What to work on
Produce an exact copy of all the data below, dropping every image.

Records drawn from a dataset
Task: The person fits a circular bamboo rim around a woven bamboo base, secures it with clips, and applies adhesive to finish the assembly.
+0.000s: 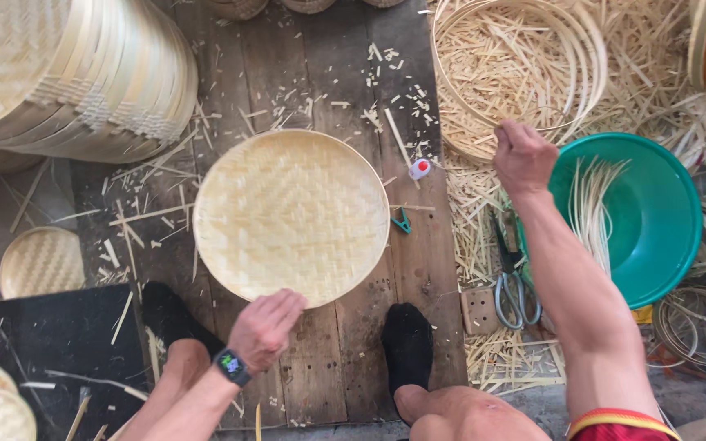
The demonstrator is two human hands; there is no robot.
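Observation:
A round woven bamboo tray lies flat on dark wooden boards between my feet. My left hand, with a watch on the wrist, rests on the tray's near rim and grips it. My right hand is raised to the right of the tray, fingers closed around what looks like a thin bamboo strip, above the left edge of a green plastic basin that holds pale bamboo strips.
A tall stack of woven trays stands at top left. Bamboo hoops and scraps pile up at top right. Scissors, a green clip and a small glue bottle lie beside the tray. A small tray is left.

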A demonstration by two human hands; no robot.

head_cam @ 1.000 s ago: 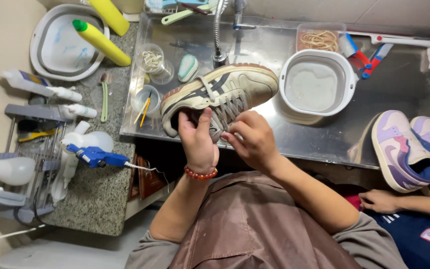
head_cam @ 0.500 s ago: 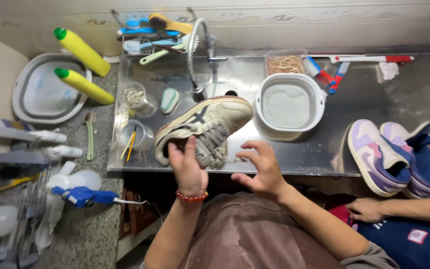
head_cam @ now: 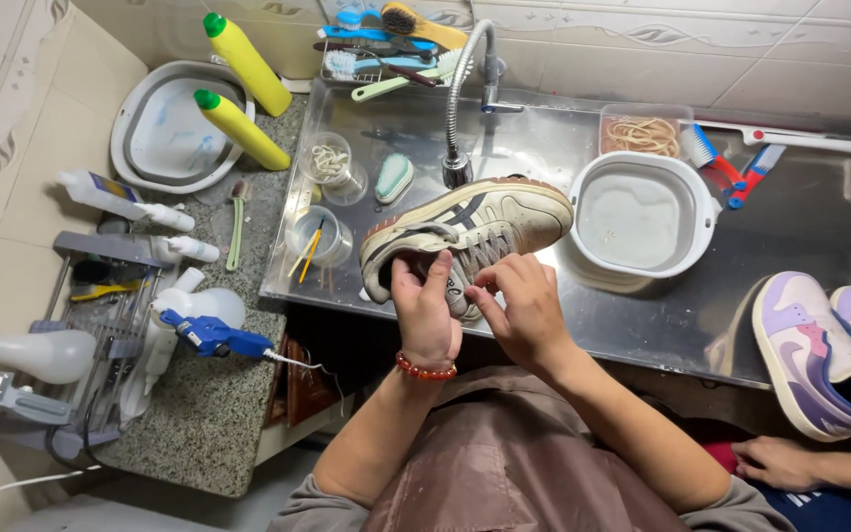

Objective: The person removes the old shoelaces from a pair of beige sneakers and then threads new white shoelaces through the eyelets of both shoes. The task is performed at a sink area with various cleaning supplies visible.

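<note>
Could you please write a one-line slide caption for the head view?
Left hand and right hand grip a cream leather sneaker at its laces over a steel sink.

Two yellow green-capped bottles (head_cam: 244, 129) stand beside a white labelled bottle (head_cam: 120, 200).

The scene is evenly and brightly lit from overhead, with no hard-edged shadows. The steel bench (head_cam: 760, 246) gives a soft sheen and pale reflections near the faucet (head_cam: 460, 99), and the white basin (head_cam: 642, 219) reads bright without burning out. A dark band of shadow lies under the bench's front edge. Focus is sharp across the middle, including the sneaker (head_cam: 470, 236) and the hands. Wide-angle distortion bends the wall tiles and stretches things at the left and right edges.
</note>
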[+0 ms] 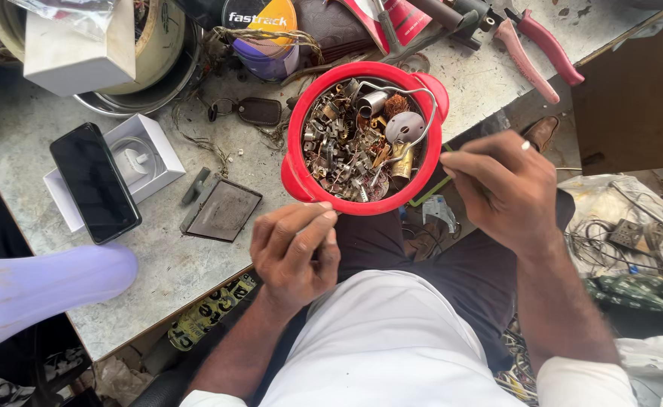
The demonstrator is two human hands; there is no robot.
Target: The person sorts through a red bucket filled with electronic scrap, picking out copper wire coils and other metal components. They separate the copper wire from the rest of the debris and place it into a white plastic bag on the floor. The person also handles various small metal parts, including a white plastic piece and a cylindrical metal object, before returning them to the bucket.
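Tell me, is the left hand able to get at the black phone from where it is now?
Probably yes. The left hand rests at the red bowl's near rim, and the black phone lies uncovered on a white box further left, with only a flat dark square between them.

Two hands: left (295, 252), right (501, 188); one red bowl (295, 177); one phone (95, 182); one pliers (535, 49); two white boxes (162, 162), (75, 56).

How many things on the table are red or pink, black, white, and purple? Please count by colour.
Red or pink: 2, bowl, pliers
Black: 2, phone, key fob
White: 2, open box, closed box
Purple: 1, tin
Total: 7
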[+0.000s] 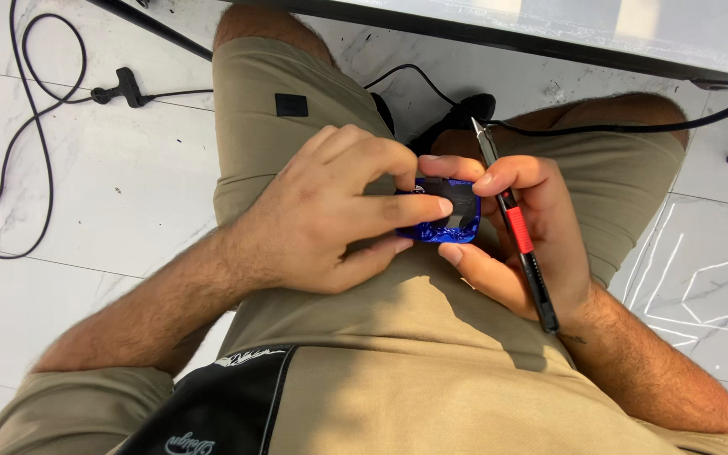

Your response
Task: The person fits a circular bamboo rim around a woven bamboo base, secures it with clips, and applies adhesive to finish the assembly.
+0.000s: 
The demonstrator is two human hands; there is no robot.
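Observation:
A round woven bamboo tray lies flat on dark wooden boards between my feet. My left hand, with a watch on the wrist, rests on the tray's near rim and grips it. My right hand is raised to the right of the tray, fingers closed around what looks like a thin bamboo strip, above the left edge of a green plastic basin that holds pale bamboo strips.
A tall stack of woven trays stands at top left. Bamboo hoops and scraps pile up at top right. Scissors, a green clip and a small glue bottle lie beside the tray. A small tray is left.
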
A demonstration by two human hands; no robot.

head_cam @ 1.000 s ago: 
head_cam @ 0.500 s ago: 
head_cam @ now: 

Objective: The person removes the old shoelaces from a pair of beige sneakers and then threads new white shoelaces through the eyelets of both shoes. The task is performed at a sink area with various cleaning supplies visible.

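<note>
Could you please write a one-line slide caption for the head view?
Left hand and right hand grip a cream leather sneaker at its laces over a steel sink.

Two yellow green-capped bottles (head_cam: 244, 129) stand beside a white labelled bottle (head_cam: 120, 200).

The scene is evenly and brightly lit from overhead, with no hard-edged shadows. The steel bench (head_cam: 760, 246) gives a soft sheen and pale reflections near the faucet (head_cam: 460, 99), and the white basin (head_cam: 642, 219) reads bright without burning out. A dark band of shadow lies under the bench's front edge. Focus is sharp across the middle, including the sneaker (head_cam: 470, 236) and the hands. Wide-angle distortion bends the wall tiles and stretches things at the left and right edges.
</note>
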[+0 ms] 
The demonstrator is two human hands; there is no robot.
Target: The person sorts through a red bucket filled with electronic scrap, picking out copper wire coils and other metal components. They separate the copper wire from the rest of the debris and place it into a white plastic bag on the floor. The person also handles various small metal parts, including a white plastic piece and a cylindrical metal object, before returning them to the bucket.
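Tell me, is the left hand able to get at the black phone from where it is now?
Probably yes. The left hand rests at the red bowl's near rim, and the black phone lies uncovered on a white box further left, with only a flat dark square between them.

Two hands: left (295, 252), right (501, 188); one red bowl (295, 177); one phone (95, 182); one pliers (535, 49); two white boxes (162, 162), (75, 56).

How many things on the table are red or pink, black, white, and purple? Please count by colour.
Red or pink: 2, bowl, pliers
Black: 2, phone, key fob
White: 2, open box, closed box
Purple: 1, tin
Total: 7
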[+0.000s] 

The exercise is done now.